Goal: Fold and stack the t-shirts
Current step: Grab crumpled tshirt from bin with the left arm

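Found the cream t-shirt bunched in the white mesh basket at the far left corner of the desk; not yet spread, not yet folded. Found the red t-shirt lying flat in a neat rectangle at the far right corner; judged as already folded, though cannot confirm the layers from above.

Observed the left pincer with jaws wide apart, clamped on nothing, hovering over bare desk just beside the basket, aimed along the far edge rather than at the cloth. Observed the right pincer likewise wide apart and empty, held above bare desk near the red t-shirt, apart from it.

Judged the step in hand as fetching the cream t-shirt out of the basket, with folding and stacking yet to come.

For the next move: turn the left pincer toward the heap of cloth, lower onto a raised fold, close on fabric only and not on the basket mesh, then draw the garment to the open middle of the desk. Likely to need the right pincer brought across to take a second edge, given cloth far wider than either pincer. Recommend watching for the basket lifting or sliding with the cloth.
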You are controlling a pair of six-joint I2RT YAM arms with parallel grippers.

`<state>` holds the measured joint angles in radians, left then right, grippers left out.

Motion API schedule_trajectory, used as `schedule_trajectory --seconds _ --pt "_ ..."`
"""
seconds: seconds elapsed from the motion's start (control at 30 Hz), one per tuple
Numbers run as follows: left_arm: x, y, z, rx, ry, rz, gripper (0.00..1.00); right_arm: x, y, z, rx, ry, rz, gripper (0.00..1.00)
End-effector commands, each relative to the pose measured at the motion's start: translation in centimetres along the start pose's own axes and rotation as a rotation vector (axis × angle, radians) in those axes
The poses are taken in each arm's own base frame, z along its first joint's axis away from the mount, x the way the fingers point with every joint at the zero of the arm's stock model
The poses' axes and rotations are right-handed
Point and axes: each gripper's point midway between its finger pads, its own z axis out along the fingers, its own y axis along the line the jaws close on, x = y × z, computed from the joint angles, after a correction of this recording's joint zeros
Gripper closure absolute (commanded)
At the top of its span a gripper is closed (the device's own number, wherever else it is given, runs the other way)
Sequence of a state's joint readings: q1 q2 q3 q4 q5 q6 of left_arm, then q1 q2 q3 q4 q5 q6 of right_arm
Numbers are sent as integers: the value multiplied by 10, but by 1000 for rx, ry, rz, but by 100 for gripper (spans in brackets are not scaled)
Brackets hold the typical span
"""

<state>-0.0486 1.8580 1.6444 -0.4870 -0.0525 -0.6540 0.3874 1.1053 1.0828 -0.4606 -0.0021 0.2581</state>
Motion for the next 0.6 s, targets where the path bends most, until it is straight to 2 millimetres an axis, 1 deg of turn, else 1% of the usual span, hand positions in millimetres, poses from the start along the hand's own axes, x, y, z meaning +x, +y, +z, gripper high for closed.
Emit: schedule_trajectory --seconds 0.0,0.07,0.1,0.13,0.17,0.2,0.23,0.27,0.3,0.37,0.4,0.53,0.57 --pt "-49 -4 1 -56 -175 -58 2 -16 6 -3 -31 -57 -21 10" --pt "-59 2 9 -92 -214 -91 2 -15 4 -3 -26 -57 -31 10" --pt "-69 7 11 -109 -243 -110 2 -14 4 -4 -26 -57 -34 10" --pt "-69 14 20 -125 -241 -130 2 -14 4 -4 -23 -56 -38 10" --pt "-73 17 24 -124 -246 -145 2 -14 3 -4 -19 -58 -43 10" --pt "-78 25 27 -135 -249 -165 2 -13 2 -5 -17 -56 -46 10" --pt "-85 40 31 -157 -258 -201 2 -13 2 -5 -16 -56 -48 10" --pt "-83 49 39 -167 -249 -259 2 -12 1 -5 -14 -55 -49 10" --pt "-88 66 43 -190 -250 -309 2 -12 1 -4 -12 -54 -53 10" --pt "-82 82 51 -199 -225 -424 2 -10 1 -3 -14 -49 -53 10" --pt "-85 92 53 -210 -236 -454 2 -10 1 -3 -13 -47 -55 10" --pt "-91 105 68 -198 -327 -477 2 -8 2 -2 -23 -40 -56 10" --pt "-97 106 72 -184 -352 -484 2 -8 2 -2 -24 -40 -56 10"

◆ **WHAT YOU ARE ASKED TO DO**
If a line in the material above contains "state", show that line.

◆ **RESULT OF THIS TASK**
`<state>` holds the measured joint angles in radians, left then right, grippers left out.
Sequence of a state's joint readings: q1 q2 q3 q4 q5 q6 of left_arm, then q1 q2 q3 q4 q5 q6 of right_arm
<state>-0.0486 1.8580 1.6444 -0.4870 -0.0525 -0.6540 0.3874 1.1053 1.0828 -0.4606 -0.0021 0.2581</state>

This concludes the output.